__WHAT YOU SHOULD DO__. From the records below, take each line where the string "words" shows up and copy it.

Collected data entries:

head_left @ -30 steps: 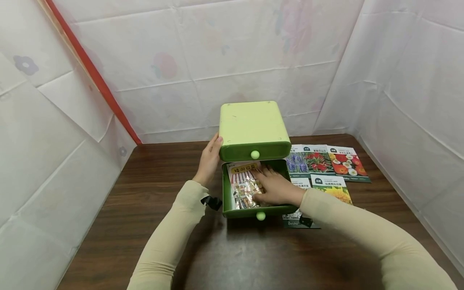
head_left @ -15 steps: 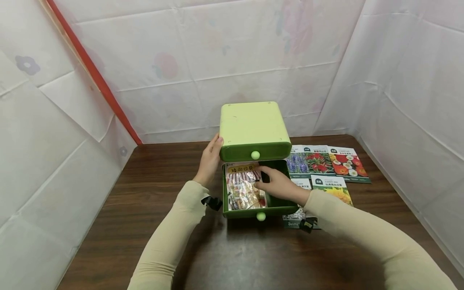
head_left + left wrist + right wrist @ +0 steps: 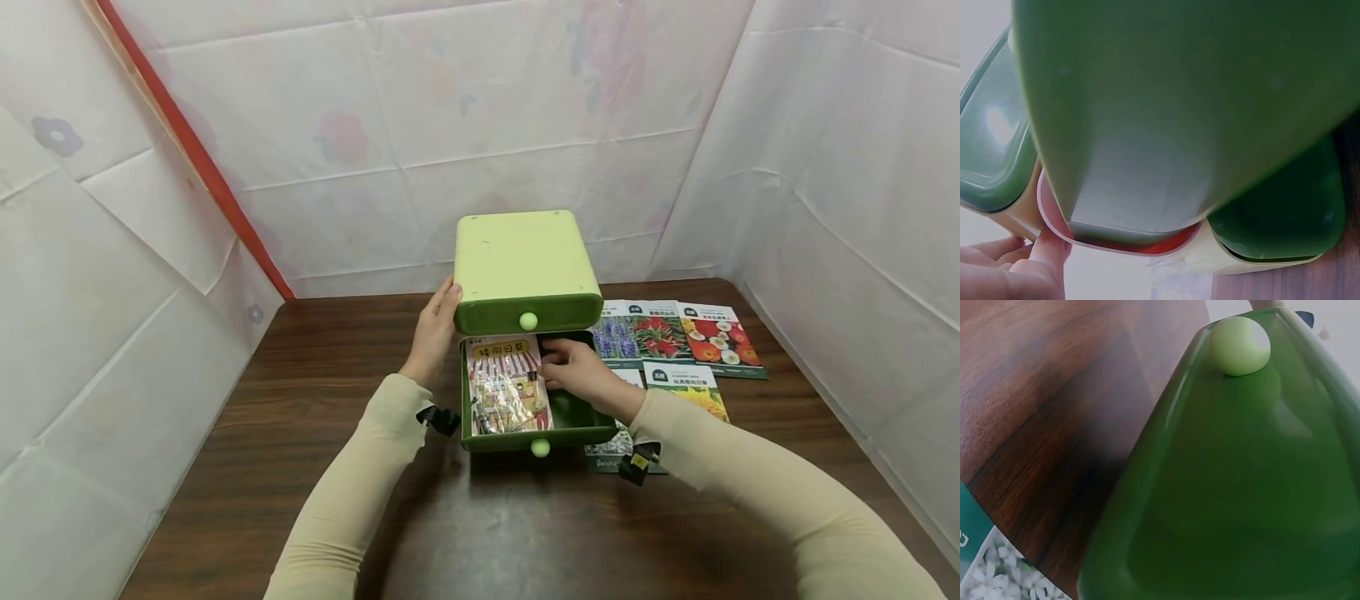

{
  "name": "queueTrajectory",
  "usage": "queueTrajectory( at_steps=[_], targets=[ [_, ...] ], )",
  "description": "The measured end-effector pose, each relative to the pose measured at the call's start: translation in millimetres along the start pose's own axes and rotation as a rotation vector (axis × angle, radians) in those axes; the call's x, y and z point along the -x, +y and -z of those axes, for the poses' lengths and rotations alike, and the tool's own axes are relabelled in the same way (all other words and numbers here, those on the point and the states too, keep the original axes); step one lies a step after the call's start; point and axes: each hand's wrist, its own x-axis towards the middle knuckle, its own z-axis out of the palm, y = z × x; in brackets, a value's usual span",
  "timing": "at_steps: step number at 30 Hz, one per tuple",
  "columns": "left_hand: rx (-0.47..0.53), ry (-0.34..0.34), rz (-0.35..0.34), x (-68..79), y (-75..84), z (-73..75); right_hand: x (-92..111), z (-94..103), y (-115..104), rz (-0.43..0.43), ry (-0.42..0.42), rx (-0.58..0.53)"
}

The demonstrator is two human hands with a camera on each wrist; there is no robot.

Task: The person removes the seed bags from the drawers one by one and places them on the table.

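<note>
A small drawer cabinet [image 3: 525, 250] with a pale yellow-green top stands at the table's back. Its pulled-out green drawer [image 3: 498, 442] holds a picture seed packet [image 3: 504, 392] lying face up along the left side. My left hand [image 3: 431, 335] rests against the cabinet's left side, thumb near the front corner. In the left wrist view, the fingers [image 3: 1047, 253] touch the casing beside the pink opening. My right hand [image 3: 588, 379] is inside the drawer, fingers bent, tips right at the packet's right edge; I cannot tell whether they pinch it. The right wrist view shows the drawer front and round knob [image 3: 1239, 347].
Several flower seed packets lie to the right of the cabinet, among them a red-and-white flower one [image 3: 722, 340] and a yellow sunflower one [image 3: 688, 388]. A white-flower packet [image 3: 611, 446] lies partly under the right forearm. White sheeting [image 3: 360, 208] walls the dark wooden table [image 3: 337, 375].
My right hand has drawn back from pressing flat on the packet to its right edge, fingers now bent. The packet's front shows more fully. The left hand and cabinet have stayed in place.
</note>
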Motion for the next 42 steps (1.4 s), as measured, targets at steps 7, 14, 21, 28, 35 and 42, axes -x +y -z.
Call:
queueTrajectory(
  at_steps=[7, 14, 21, 28, 35, 42],
  targets=[
    [-0.003, 0.005, -0.003, -1.5, -1.5, -0.3, -4.5, -1.2, 2.6, -0.083, -0.028, -0.019],
    [0.005, -0.004, -0.008, -2.0, -2.2, 0.1, -7.3, -6.6, 5.7, -0.146, -0.03, 0.058],
    [0.014, -0.017, -0.011, -0.8, -1.2, 0.3, -7.0, -9.0, 7.7, -0.128, -0.049, 0.087],
    [-0.012, -0.011, 0.002, 0.9, 1.2, -0.2, -4.8, -5.3, 4.0, -0.098, -0.028, 0.12],
    [-0.029, -0.005, -0.001, -3.4, -4.4, 1.1, -1.5, 1.7, -2.0, -0.073, -0.028, 0.099],
    [-0.017, 0.017, -0.022, -17.3, -27.0, 4.5, 3.8, 13.7, -5.7, -0.09, -0.072, 0.0]
  ],
)
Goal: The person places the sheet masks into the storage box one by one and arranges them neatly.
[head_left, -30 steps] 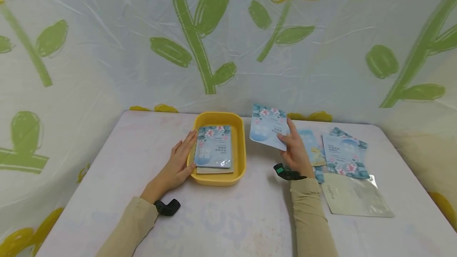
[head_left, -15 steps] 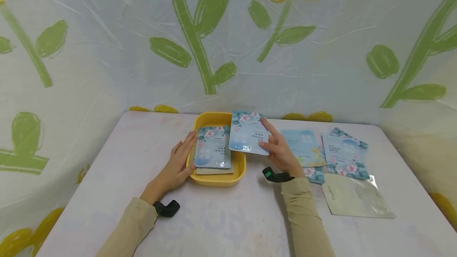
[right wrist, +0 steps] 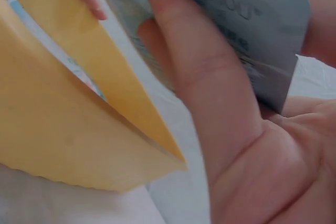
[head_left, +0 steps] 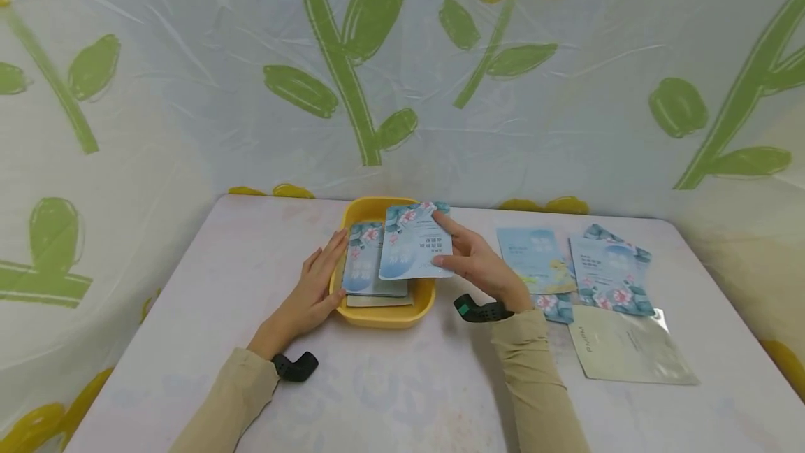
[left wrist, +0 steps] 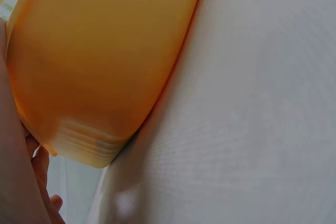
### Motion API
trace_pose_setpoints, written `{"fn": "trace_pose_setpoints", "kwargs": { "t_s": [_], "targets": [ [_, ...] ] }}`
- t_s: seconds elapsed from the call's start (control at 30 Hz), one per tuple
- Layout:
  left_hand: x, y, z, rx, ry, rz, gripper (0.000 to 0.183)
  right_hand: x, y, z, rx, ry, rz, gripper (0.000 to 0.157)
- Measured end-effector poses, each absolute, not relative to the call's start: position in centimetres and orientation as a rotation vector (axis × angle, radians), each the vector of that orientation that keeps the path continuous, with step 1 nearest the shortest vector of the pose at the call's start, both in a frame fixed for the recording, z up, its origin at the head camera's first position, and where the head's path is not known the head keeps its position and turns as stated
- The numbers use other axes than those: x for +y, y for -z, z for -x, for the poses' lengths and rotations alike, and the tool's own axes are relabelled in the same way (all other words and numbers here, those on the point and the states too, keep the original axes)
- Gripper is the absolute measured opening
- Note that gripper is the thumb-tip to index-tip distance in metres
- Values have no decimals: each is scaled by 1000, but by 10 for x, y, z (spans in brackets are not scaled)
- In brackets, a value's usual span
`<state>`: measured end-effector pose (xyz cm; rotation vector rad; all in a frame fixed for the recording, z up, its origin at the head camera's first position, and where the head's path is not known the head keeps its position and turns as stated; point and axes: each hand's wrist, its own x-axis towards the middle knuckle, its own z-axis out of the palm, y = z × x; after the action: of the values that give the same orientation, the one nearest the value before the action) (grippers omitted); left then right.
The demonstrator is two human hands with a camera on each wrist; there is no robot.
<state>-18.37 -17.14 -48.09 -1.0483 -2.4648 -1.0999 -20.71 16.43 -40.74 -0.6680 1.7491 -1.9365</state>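
Observation:
My right hand (head_left: 481,264) pinches a blue flower-printed sheet mask packet (head_left: 411,247) by its right side, over the yellow tray (head_left: 385,321). In the right wrist view the packet's silvery back (right wrist: 262,30) shows lettering, with fingers (right wrist: 199,51) lying across it. Under it in the tray lies a similar blue packet (head_left: 361,275), partly covered, on top of a beige packet (head_left: 377,301). My left hand (head_left: 314,289) rests along the tray's left rim with fingers stretched out. The left wrist view shows the tray's outer wall (left wrist: 105,51) close up.
To the right lie a light blue packet (head_left: 534,261) with a yellow figure, partly covering a flowered one (head_left: 556,307), more flowered packets (head_left: 606,275) overlapping, and a silvery beige packet (head_left: 629,344). A flower-printed cloth (head_left: 402,54) hangs behind the table (head_left: 377,397).
My right hand has carried the blue packet leftward from beside the tray to over it, uncovering the light blue packet on the table. My left hand has stayed at the rim.

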Motion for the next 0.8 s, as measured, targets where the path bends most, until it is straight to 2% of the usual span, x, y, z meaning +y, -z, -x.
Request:
{"fn": "trace_pose_setpoints", "kwargs": {
  "t_s": [0.5, 0.8],
  "targets": [
    [-172, 479, 187, -2459, 1127, 1062, 82, 137, 402, 204, 1943, 1642, 714, 88],
    [-174, 477, 187, -2479, 1111, 1049, 83, 115, 400, 203, 2074, 1681, 534, 77]
  ]
}}
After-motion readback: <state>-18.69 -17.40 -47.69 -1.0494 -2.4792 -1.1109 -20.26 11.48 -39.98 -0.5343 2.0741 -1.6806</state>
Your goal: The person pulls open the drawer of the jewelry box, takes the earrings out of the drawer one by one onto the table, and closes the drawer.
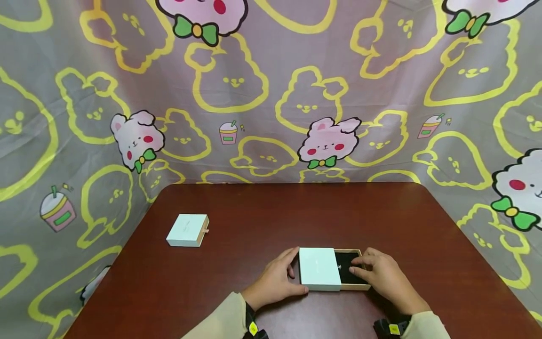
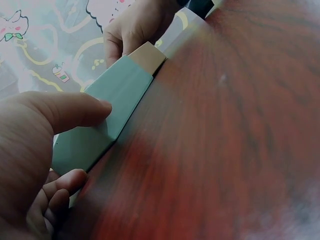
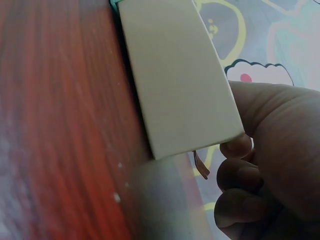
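A mint-green slide box (image 1: 320, 269) lies on the table with its tan drawer (image 1: 354, 286) partly drawn out to the right. My left hand (image 1: 276, 278) grips the sleeve's left end, thumb at the front corner and fingers at the back. The left wrist view has that thumb pressed on the sleeve's side (image 2: 107, 107). At the drawer, my right hand (image 1: 383, 275) reaches over the outer end, thumb and index fingertips above the black insert (image 1: 346, 270). A small silver star-like piece (image 1: 339, 267) sits on the insert. In the right wrist view, other fingers (image 3: 237, 187) curl outside beside a ribbon tab (image 3: 201, 166).
A second mint-green box (image 1: 188, 230) with a ribbon tab sits closed at the table's back left. The reddish-brown table (image 1: 254, 212) has rounded far corners. Hanging cloth (image 1: 271, 94) with cartoon prints surrounds it at the back and sides.
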`<act>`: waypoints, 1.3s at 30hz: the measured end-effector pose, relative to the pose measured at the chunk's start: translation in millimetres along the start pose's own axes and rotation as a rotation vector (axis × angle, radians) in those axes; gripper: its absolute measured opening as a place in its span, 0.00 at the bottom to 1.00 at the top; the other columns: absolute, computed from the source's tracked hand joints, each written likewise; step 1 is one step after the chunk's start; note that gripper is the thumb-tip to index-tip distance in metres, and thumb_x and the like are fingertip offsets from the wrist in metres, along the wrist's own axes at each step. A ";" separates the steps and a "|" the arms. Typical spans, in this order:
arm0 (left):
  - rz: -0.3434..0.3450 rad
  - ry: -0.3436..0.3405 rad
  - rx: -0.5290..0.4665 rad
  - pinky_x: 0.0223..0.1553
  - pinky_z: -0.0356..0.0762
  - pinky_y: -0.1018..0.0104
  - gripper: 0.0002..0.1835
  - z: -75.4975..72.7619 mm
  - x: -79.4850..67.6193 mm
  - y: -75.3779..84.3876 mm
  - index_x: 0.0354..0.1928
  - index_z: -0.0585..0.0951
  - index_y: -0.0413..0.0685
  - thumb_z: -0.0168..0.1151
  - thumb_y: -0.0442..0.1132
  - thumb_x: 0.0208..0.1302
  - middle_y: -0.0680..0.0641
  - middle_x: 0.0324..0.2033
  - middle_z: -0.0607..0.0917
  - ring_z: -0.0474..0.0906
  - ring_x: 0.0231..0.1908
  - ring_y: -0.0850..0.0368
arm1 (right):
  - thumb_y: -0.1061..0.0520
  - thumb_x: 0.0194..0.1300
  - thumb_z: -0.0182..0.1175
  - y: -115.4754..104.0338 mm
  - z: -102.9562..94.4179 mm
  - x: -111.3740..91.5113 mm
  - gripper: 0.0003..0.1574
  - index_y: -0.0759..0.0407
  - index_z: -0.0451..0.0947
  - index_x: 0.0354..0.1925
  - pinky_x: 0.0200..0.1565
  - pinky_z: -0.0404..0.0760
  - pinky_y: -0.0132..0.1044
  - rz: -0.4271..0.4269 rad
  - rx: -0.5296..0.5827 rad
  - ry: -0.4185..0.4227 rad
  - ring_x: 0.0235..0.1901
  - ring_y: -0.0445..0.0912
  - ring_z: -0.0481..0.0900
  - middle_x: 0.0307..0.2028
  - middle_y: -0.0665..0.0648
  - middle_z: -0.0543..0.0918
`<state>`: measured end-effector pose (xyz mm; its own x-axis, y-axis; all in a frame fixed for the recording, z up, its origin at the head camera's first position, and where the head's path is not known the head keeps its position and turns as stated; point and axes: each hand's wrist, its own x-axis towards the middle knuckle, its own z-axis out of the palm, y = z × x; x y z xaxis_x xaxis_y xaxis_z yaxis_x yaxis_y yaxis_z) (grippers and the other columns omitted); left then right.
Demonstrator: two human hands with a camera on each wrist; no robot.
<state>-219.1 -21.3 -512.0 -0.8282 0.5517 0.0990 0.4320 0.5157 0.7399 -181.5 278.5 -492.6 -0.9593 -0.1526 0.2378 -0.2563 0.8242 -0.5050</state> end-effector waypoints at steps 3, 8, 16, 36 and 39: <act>-0.009 0.001 -0.006 0.36 0.71 0.70 0.56 2.0 -1.5 0.2 0.74 0.59 0.45 0.78 0.54 0.47 0.53 0.67 0.66 0.71 0.30 0.69 | 0.53 0.55 0.73 1.0 2.6 -1.4 0.08 0.50 0.88 0.37 0.24 0.65 0.31 -0.010 0.006 0.020 0.22 0.35 0.62 0.25 0.40 0.66; -0.038 -0.034 -0.044 0.34 0.71 0.69 0.56 8.3 -7.7 -1.7 0.75 0.58 0.47 0.77 0.55 0.48 0.54 0.68 0.64 0.71 0.30 0.68 | 0.54 0.53 0.74 4.2 11.2 -10.2 0.07 0.48 0.88 0.34 0.23 0.64 0.30 -0.017 0.022 0.030 0.22 0.34 0.61 0.24 0.39 0.64; -0.016 -0.021 -0.067 0.33 0.70 0.70 0.55 15.4 -15.3 -4.4 0.74 0.59 0.44 0.78 0.54 0.48 0.51 0.68 0.65 0.70 0.30 0.69 | 0.57 0.49 0.76 6.2 19.2 -17.8 0.09 0.47 0.88 0.31 0.23 0.63 0.29 -0.111 0.013 0.100 0.22 0.32 0.59 0.24 0.36 0.61; 0.029 0.022 0.003 0.36 0.71 0.71 0.55 4.8 -5.2 -0.3 0.74 0.59 0.42 0.78 0.54 0.47 0.50 0.67 0.66 0.71 0.31 0.70 | 0.60 0.53 0.73 -1.7 5.4 -1.3 0.10 0.44 0.87 0.30 0.29 0.75 0.32 -0.158 -0.008 0.036 0.28 0.31 0.76 0.30 0.36 0.80; 0.033 0.024 0.015 0.38 0.70 0.70 0.55 2.0 -1.9 0.0 0.74 0.59 0.43 0.77 0.54 0.48 0.51 0.67 0.65 0.71 0.30 0.70 | 0.60 0.54 0.73 -2.7 3.6 2.3 0.09 0.45 0.87 0.31 0.31 0.77 0.34 -0.132 -0.022 0.023 0.30 0.33 0.78 0.31 0.38 0.82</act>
<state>-216.8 -21.1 -513.5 -0.8218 0.5525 0.1393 0.4643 0.5077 0.7257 -183.4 274.0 -493.7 -0.9145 -0.2483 0.3195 -0.3770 0.8096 -0.4499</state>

__OUTPUT FOR THIS EXERCISE__.
  "description": "The measured end-effector pose, each relative to the pose measured at the call's start: translation in millimetres along the start pose's own axes and rotation as a rotation vector (axis × angle, radians) in those axes; the call's x, y and z point along the -x, +y and -z of those axes, for the poses' lengths and rotations alike, and the tool's own axes are relabelled in the same way (all other words and numbers here, those on the point and the states too, keep the original axes); step one lies a step after the call's start; point and axes: each hand's wrist, its own x-axis towards the middle knuckle, its own z-axis out of the palm, y = z × x; in brackets, a value's usual span",
- The numbers use other axes than those: x for +y, y for -z, z for -x, for the poses' lengths and rotations alike, and the tool's own axes are relabelled in the same way (all other words and numbers here, those on the point and the states too, keep the original axes)

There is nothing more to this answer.